### ABOUT THIS TASK:
Please filter the listing below and copy out the lines that hold "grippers".

AVAILABLE DATA below:

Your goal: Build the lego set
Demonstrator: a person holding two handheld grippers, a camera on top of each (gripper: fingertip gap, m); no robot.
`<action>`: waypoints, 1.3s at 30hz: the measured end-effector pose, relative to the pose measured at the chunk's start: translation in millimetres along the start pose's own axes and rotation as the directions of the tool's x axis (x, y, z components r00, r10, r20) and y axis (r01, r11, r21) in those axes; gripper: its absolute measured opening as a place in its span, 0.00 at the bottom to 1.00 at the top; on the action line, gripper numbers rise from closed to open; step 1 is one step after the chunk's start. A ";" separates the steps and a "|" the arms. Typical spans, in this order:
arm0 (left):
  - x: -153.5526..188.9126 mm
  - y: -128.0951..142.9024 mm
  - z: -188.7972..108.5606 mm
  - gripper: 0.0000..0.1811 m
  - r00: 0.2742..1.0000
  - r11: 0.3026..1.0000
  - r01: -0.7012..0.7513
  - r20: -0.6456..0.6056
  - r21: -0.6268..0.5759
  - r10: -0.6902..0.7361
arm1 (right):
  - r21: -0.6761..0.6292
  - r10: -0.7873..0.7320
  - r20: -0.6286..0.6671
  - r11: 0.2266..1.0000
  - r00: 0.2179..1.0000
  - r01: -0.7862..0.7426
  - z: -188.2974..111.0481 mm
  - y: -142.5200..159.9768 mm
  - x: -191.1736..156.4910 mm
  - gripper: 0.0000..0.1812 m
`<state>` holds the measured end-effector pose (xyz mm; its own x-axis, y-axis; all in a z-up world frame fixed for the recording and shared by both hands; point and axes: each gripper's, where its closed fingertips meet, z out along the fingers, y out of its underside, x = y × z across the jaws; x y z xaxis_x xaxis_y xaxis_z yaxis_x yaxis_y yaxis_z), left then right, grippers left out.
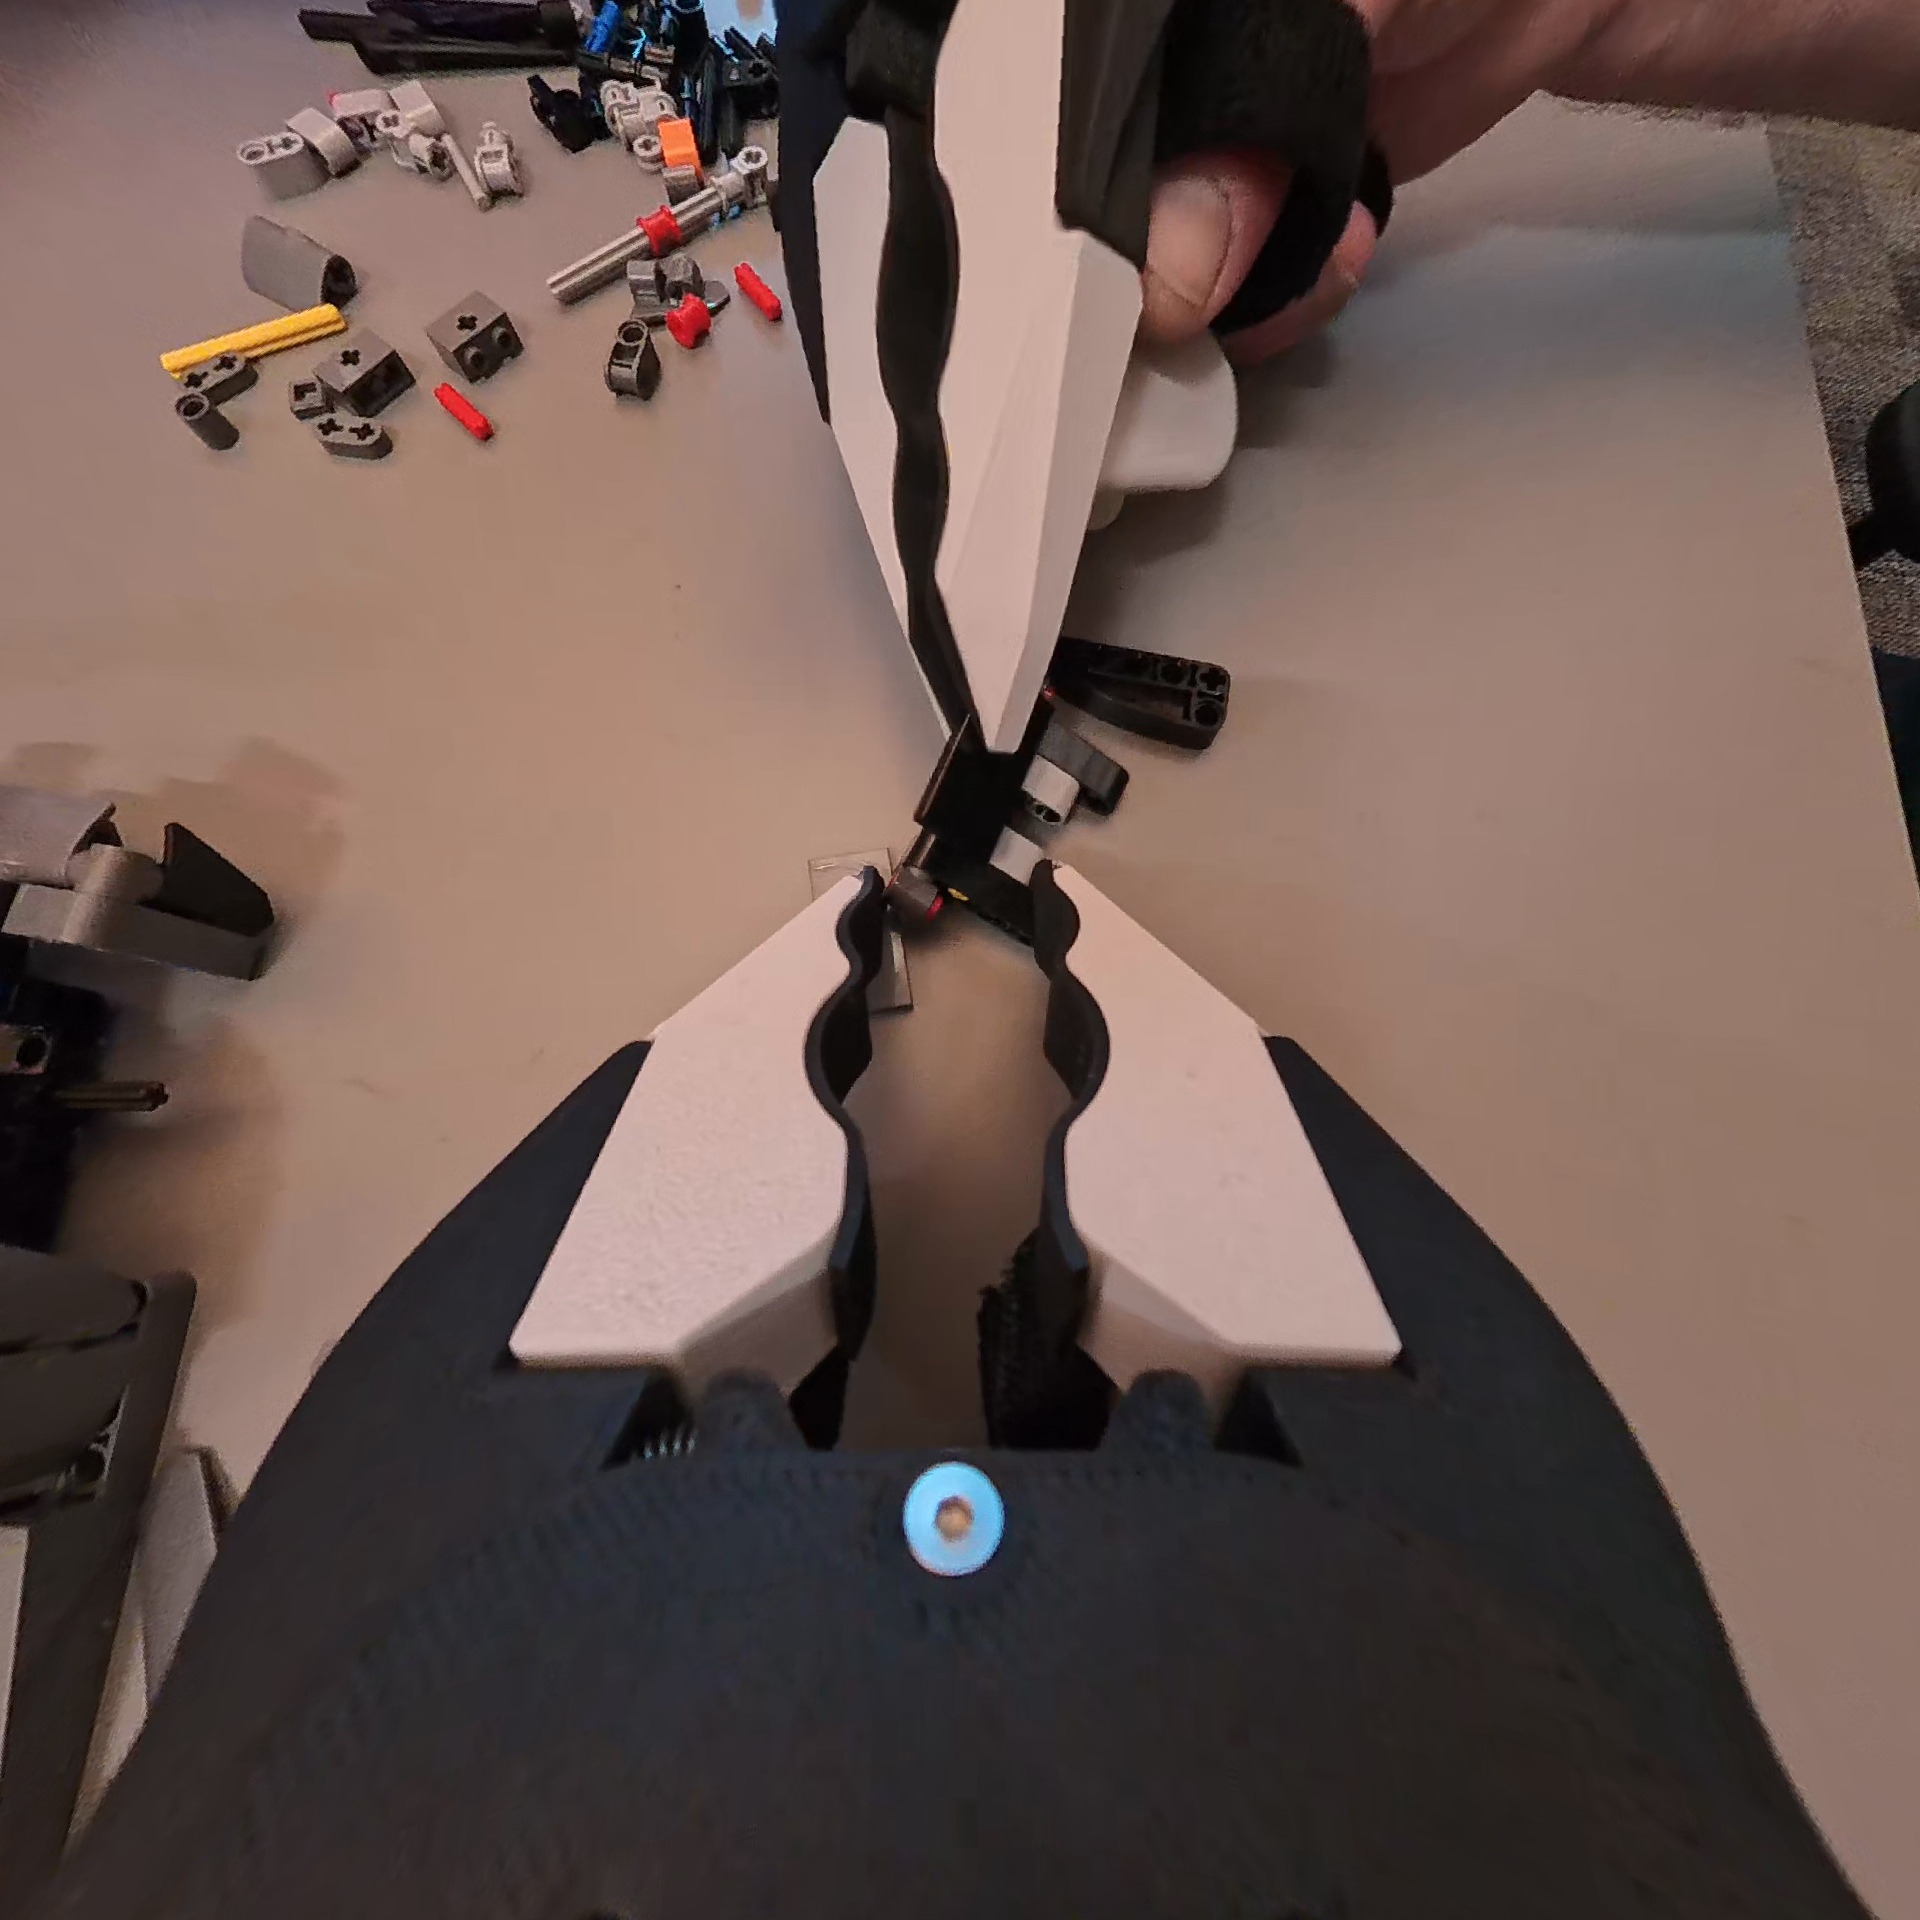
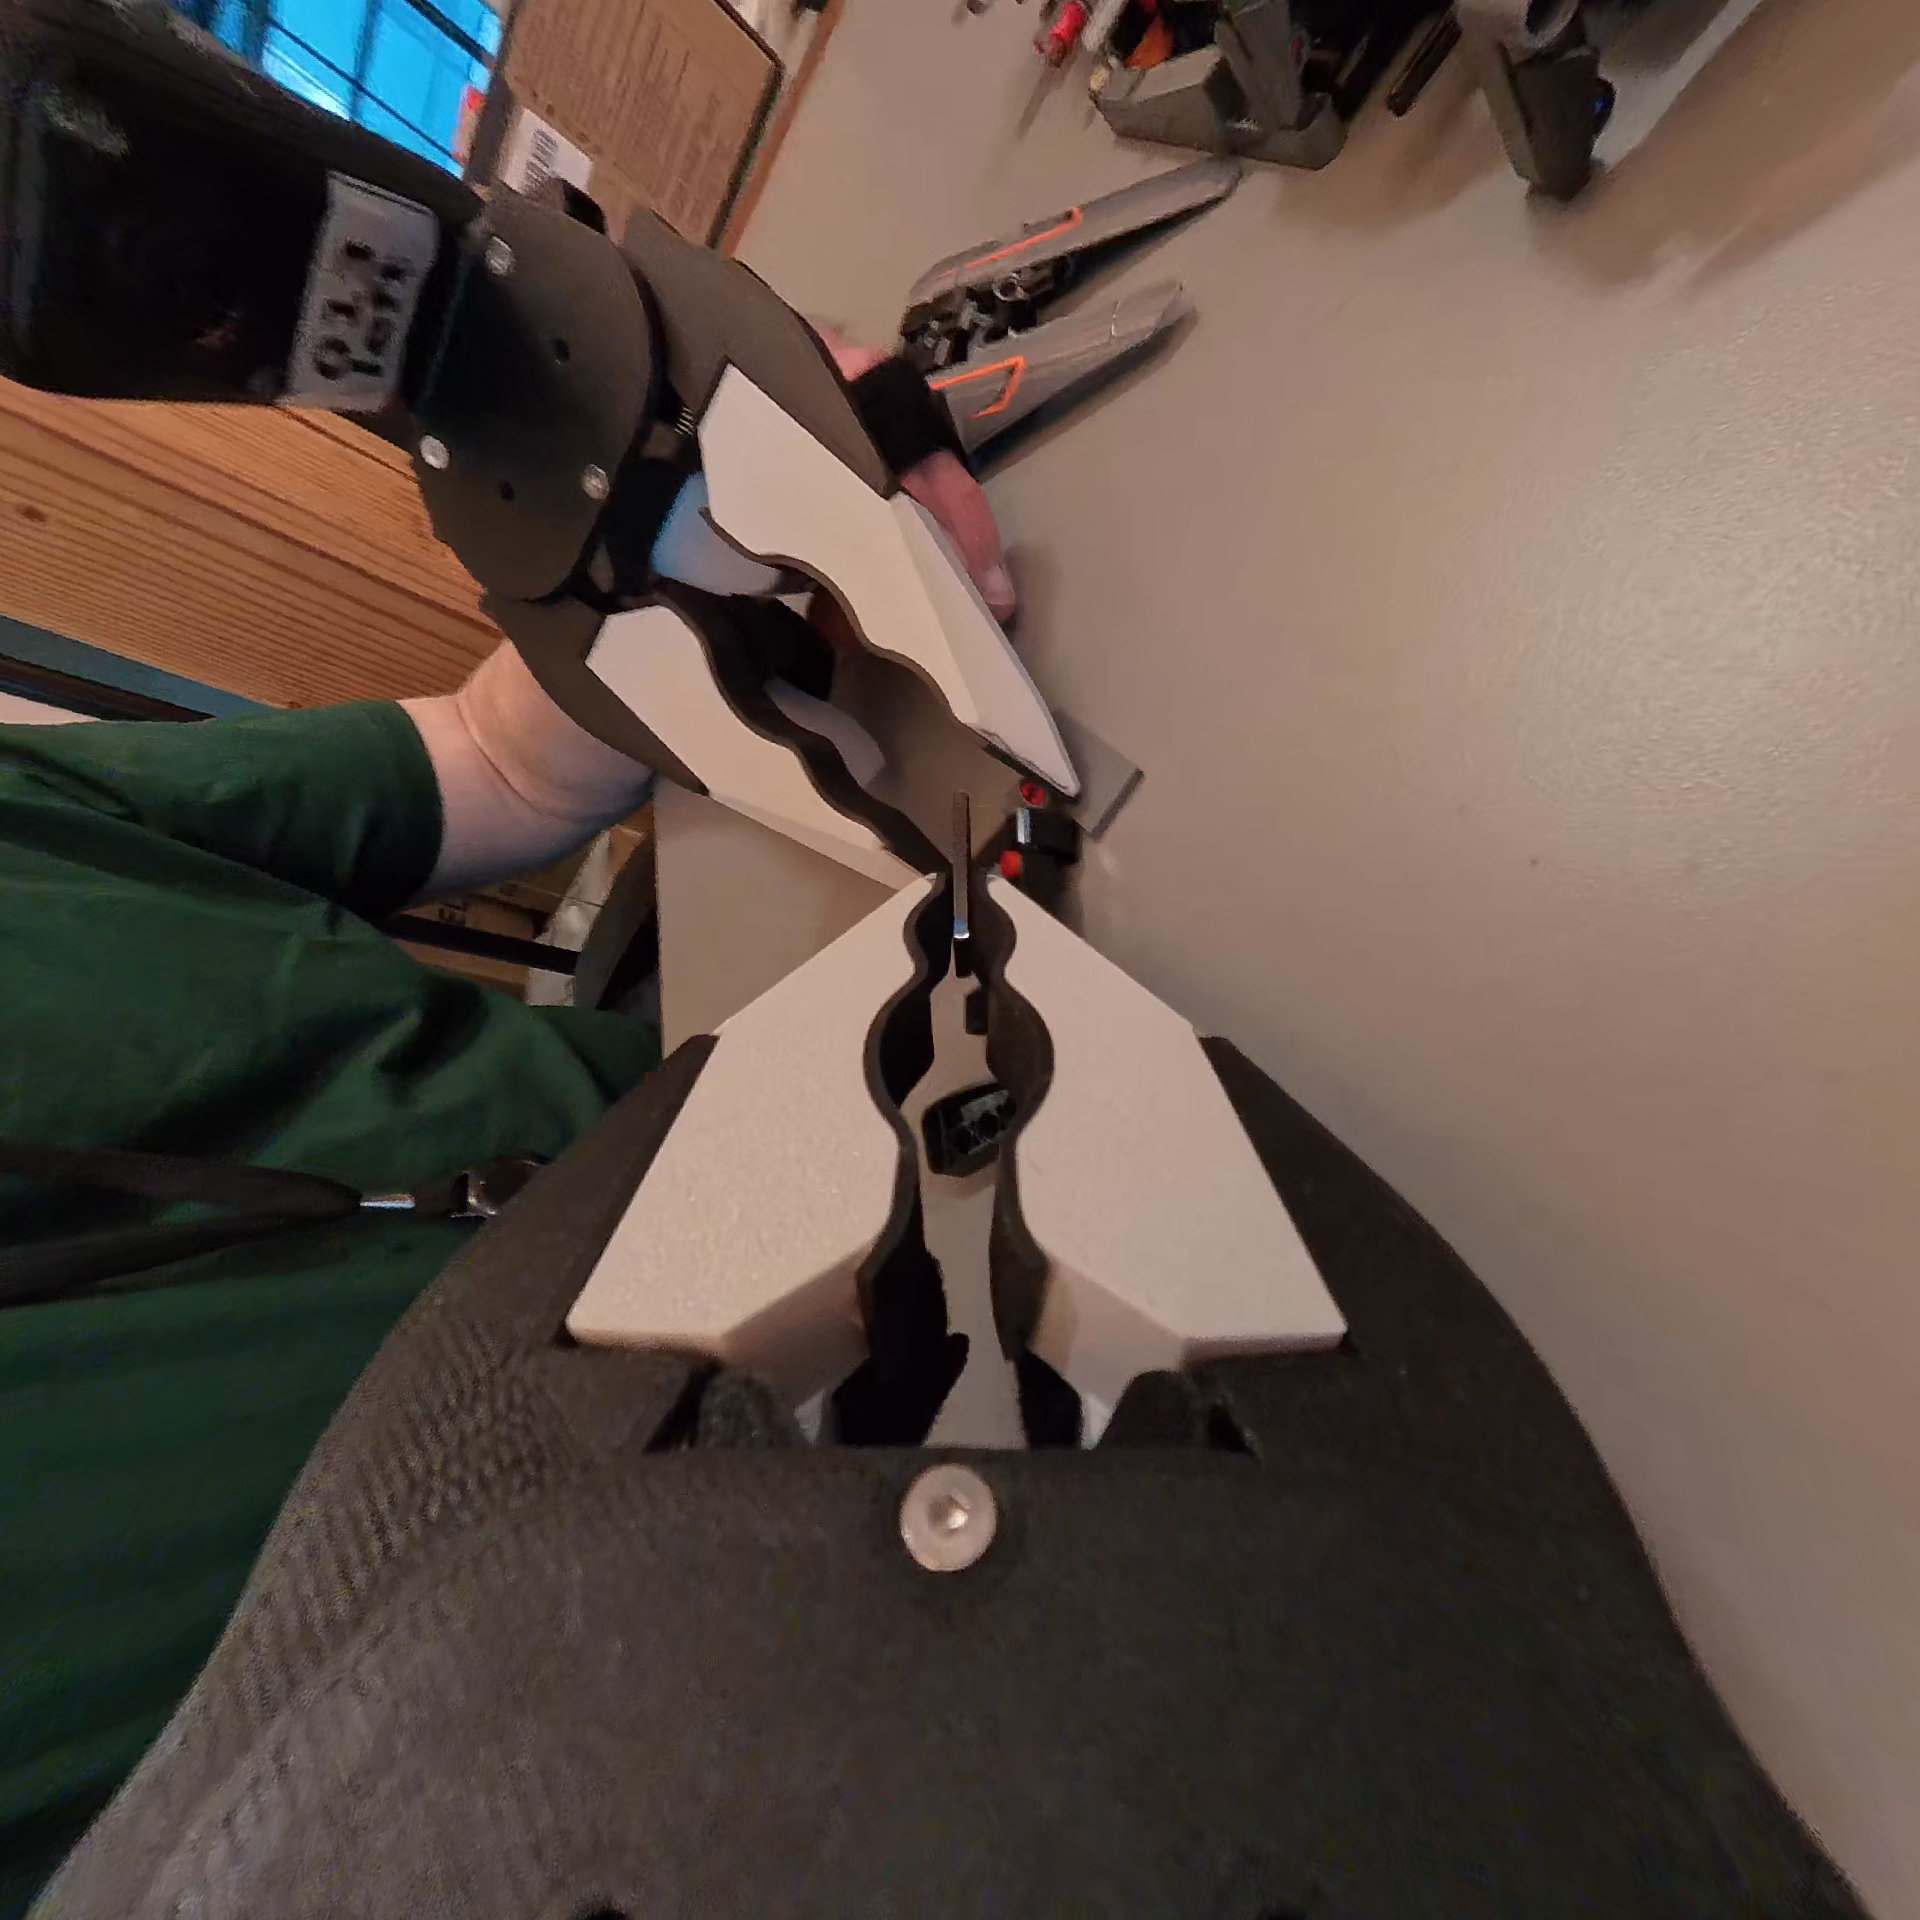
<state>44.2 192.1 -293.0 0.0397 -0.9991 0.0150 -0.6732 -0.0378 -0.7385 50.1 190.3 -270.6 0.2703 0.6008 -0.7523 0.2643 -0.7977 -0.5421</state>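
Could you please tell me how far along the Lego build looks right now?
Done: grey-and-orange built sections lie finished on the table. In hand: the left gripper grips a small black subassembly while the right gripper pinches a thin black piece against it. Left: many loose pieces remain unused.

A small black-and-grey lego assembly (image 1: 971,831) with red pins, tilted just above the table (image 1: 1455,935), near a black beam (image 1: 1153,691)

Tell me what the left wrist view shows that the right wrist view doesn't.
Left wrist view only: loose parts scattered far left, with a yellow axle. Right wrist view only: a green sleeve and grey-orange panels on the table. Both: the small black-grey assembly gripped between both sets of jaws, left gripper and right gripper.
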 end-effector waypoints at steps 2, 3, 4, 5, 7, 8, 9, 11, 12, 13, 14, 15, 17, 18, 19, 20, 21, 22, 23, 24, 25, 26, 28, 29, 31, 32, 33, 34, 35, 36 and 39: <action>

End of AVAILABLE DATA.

### REPLY:
Demonstrator: a person holding two handheld grippers, a camera on top of each (gripper: fingertip gap, m); no robot.
`<state>` holds the measured end-effector pose (xyz mm; its own x-axis, y-axis; all in a z-up world frame fixed for the recording and shared by both hands; point and axes: each gripper's, where its closed fingertips meet, z out along the fingers, y out of its underside, x = y × z across the jaws; x y z xaxis_x xaxis_y xaxis_z yaxis_x yaxis_y yaxis_z), left then right, grippers left out.

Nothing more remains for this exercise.